There’s an unnamed terror in being on my own on a job search. No one to talk to, to reassure me, to encourage me. Just the four walls of my brain.
There’s also a special hell in being a disabled woman on a job hunt. I have been “sucking it up” for decades, toeing the company line whether I wanted to or not, and now I have to think what I want? How is that fair? Not to mention that I have to brag about how awesome I am, when all I want to do is to crawl into a hole with a blanket and a bottle of wine. And maybe a chocolate bar. With nougat. And peanut butter.
I talk to my therapist a lot about this no man’s land of a job search. My therapist is patient and reassuring, much like I wish myself to be. But I am not. So I pay someone else to be. (Of course, therapy is more than patience and reassurance– there’s productive stuff that happens too. But realistically, at this point, most of my struggle is holding space with uncertainty, so patience and reassurance is on the menu.)
I don’t even have the energy to tell an anecdote about my life like I normally do, and wrap it up in a pithy lesson. Life just sucks here right now.
Here are some losses:
- my kids are visiting their grandparents, which is nice, but I’m a bit lonely about it
- I thought I was going to hear about a job today, but I didn’t
- I bought shoes in the wrong size and will have to return them
- My arm fat chafes on my bra when I go for a walk
- I am almost out of Chinese food, from when I Skip’d it yesterday
- My IBS is roaring back to life, due to all my stress
- I had a bad sleep last night, thinking I was going to hear about the job today
But all is not lost. Here are some wins:
- I walked 12k today, and didn’t get any thigh chafing (even though I got arm chafing)
- I am drinking wine
- I ordered a can of Pillsbury cinnamon buns, which I have a crazy craving for right now
- I am texting memes and animal pictures with my BFF, who is currently in an AirBNB in a renovated grain elevator
- I’m watching Fall of the House of Usher on Netflix– it’s cringe and full of Edgar Allen Poe references, which I love, and the acting’s pretty good, too
- I can keep applying for jobs, and hopefully find one soon
All told, I know I have more wins than losses, but it feels like a giant flashing NIL in my life right now.
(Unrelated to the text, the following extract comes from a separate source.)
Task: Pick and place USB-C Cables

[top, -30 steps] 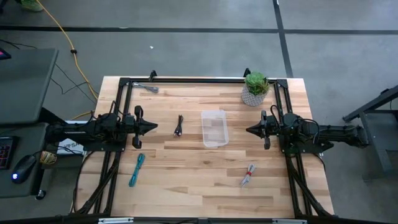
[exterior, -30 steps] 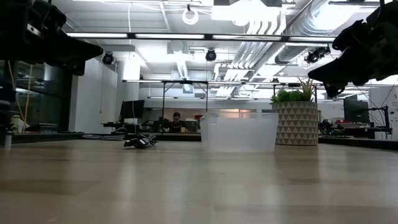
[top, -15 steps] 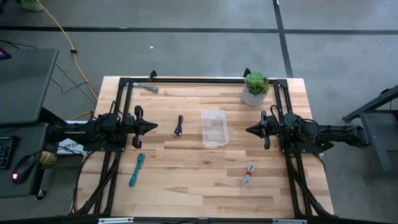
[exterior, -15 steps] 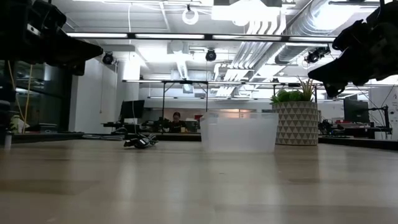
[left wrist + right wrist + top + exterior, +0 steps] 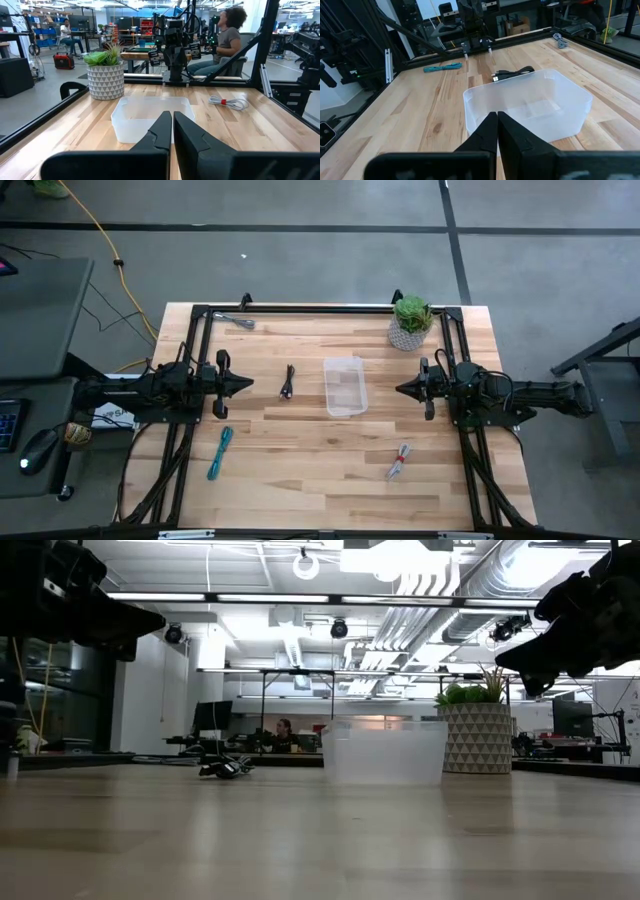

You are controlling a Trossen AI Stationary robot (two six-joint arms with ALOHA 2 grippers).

I feel like my whole life right now is inside my head, and nothing is happening outside of the four walls of my mind.
There’s part of me that tells me I should be thankful for things like having a roof over my head and food in my belly. This is true, but like, do we put pressure on men to be thankful for shit like this? Should I be thankful for the bare basics while my ambitions are neglected? I am ambitious– I’m hard-working, I’m smart, I’m skilled. But most people don’t see those things because I am a disabled single mom. In those people’s minds, my story has already been told, and its conclusion is foregone.
It’s a frightening thought. I hate thinking that people have already told my whole story without me. And because they’ve decided how it will end, they feel no camaraderie. She made her choices. That is true, of course. Like everyone else. But somehow, my choices weigh more heavily than others’.
And here I am, tallying my L & W score card and eating leftover Chinese food. All in all, it’s not the worst thing possible. My accounts (both literal and figurative) are in the black, and that is something worth being thankful for.
I know that I will tell my own story, and I won’t wait for others to tell it. I will have an awesome story to tell. This is just a slow chapter. I know it’ll pick up in the next one.